What AI Tools Say They Are (and Aren’t)
If you scroll through the terms of use and disclaimers for most AI systems, you see a few common threads:
-Not legal advice. The output is for “general informational purposes only,” not tailored legal advice.
-No lawyer–client relationship. The provider disclaims creating an attorney–client relationship or any duty of loyalty, confidentiality (beyond what’s in the privacy policy), or competence.
-No guarantee of accuracy. Responses may be incomplete, outdated, or flat-out wrong, and users are told to verify anything important before relying on it.
-User assumes the risk. The user is responsible for how they use the tool and for complying with all applicable laws and ethical rules.For a sophisticated user, those are bright red flags.
For an unsophisticated user, or a time-pressed lawyer, they’re background noise. The interface feels like a conversation with a knowledgeable professional.
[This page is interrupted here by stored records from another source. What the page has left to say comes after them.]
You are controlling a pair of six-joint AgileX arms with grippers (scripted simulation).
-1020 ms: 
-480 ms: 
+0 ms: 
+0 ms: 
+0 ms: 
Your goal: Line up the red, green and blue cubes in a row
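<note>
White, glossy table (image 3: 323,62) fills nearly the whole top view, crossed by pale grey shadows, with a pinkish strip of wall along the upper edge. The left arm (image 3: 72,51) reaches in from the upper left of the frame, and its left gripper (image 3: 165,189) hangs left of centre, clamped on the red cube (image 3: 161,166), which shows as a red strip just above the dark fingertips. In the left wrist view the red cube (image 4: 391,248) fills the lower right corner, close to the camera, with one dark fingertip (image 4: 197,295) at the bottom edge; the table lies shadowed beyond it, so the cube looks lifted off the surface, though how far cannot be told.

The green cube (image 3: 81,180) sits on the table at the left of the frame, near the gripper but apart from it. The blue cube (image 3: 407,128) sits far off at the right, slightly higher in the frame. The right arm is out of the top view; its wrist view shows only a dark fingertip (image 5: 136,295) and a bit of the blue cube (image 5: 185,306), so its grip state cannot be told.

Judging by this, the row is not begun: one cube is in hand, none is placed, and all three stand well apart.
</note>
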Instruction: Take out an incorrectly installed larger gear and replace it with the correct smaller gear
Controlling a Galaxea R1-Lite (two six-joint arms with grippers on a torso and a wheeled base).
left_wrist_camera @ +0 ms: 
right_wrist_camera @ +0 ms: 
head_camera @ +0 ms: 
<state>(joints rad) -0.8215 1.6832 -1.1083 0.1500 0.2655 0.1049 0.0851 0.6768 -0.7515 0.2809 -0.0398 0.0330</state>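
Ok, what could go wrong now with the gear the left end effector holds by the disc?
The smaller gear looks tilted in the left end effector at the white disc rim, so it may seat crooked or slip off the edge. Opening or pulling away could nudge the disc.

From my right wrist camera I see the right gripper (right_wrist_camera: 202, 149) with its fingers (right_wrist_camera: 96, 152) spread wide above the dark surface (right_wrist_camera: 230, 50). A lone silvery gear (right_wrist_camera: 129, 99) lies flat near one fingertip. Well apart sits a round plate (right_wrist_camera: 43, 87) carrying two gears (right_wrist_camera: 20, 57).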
The disclaimers make it clear it’s closer to a very smart search engine that sometimes guesses. That gap between perception and legal reality is where trouble lives.
Why Disclaimers Won’t Save Users
From the user’s perspective, disclaimers are often treated as a kind of safety net: “If they say it’s not legal advice, that must protect me too—right?” Unfortunately, no.
If you are a lawyer, your professional obligations do not change because you used a tool with a disclaimer. Courts and ethics opinions have been clear that you cannot outsource competence, diligence, or candor. You are expected to:
-Read and understand the terms of the tools you use.
-Independently verify any legal or factual content you derive from them.
-Take responsibility for anything you sign or file, regardless of how it was drafted.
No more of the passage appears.